→ ASSIGNED TASK
Within the records below, how many lines contain "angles"? The answer is that number alone.

→ INPUT MATERIAL
┄┄┄┄┄┄

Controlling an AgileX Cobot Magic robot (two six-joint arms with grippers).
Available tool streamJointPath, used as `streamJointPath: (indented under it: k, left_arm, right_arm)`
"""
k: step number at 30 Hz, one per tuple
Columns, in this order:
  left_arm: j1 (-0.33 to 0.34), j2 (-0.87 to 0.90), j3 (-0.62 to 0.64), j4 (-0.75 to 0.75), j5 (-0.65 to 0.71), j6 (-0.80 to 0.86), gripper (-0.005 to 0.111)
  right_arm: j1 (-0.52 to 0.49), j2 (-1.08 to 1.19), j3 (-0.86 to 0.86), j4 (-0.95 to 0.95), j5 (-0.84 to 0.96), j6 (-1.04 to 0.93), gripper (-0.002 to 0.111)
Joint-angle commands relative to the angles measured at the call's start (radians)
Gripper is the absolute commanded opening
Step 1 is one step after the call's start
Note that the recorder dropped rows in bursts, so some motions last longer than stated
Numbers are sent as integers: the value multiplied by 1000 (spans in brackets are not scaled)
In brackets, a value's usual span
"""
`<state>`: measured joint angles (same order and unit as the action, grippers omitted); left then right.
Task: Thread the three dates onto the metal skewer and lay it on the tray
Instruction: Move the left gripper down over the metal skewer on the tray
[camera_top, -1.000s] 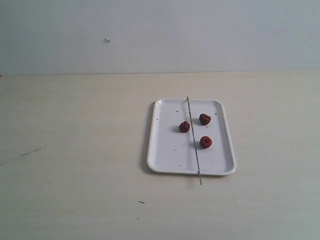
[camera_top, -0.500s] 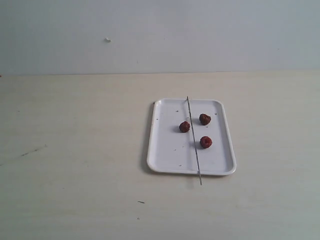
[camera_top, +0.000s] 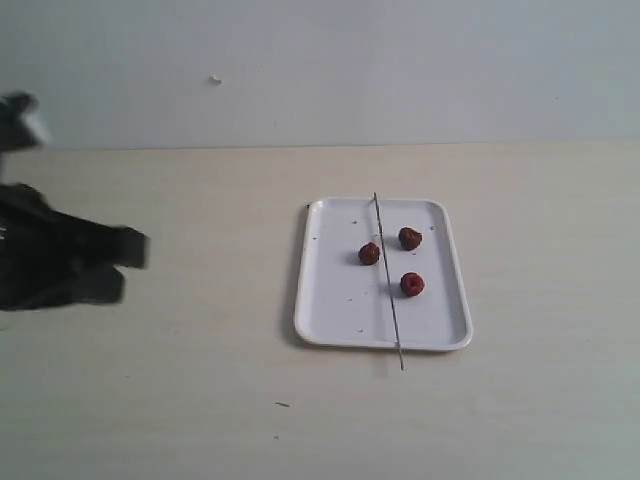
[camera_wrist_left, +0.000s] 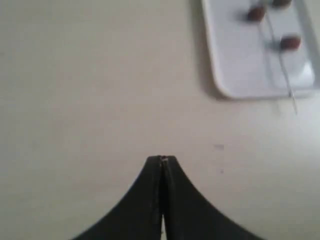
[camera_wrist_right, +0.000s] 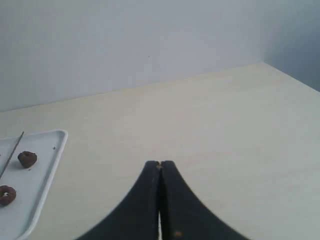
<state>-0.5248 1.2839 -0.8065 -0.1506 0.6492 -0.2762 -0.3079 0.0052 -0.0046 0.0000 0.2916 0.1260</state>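
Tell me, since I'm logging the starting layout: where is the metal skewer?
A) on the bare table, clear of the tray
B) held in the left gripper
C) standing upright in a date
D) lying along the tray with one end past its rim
D: in the exterior view the metal skewer lies lengthwise on the tray, its near end overhanging the rim; the left gripper is shut on nothing.

Tray (camera_top: 340, 300) lies right of centre on the tabletop (camera_top: 180, 380); skewer (camera_top: 389, 285) runs lengthwise across it, one date (camera_top: 369, 254) left, two dates (camera_top: 410, 238) right.
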Motion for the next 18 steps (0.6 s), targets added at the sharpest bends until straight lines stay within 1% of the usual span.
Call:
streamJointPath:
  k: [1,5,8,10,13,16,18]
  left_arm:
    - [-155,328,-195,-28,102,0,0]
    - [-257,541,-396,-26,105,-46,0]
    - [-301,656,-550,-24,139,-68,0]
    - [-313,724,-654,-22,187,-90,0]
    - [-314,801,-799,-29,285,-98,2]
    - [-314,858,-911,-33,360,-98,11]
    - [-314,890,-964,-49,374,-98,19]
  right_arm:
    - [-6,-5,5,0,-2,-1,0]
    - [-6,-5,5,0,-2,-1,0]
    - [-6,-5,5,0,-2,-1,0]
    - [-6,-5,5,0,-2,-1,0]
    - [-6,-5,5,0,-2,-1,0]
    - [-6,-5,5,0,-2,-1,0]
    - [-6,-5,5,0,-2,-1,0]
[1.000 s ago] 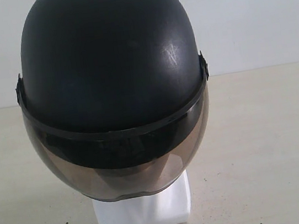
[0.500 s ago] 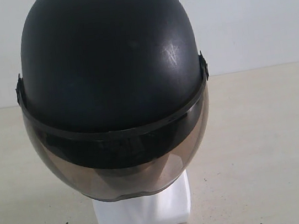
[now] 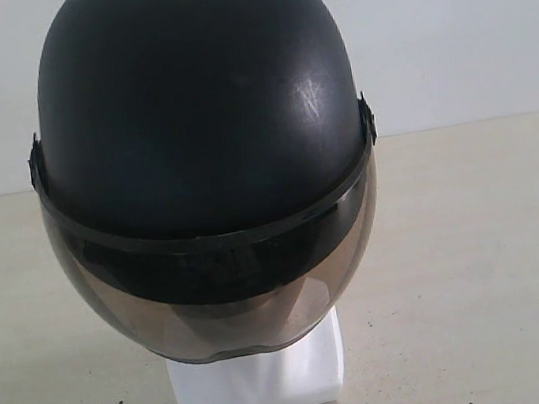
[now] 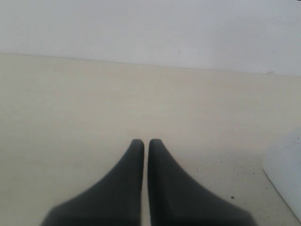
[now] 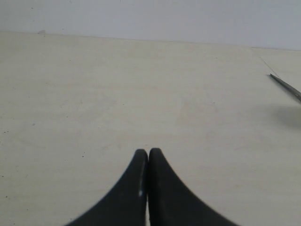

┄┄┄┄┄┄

→ ANSWER BELOW
2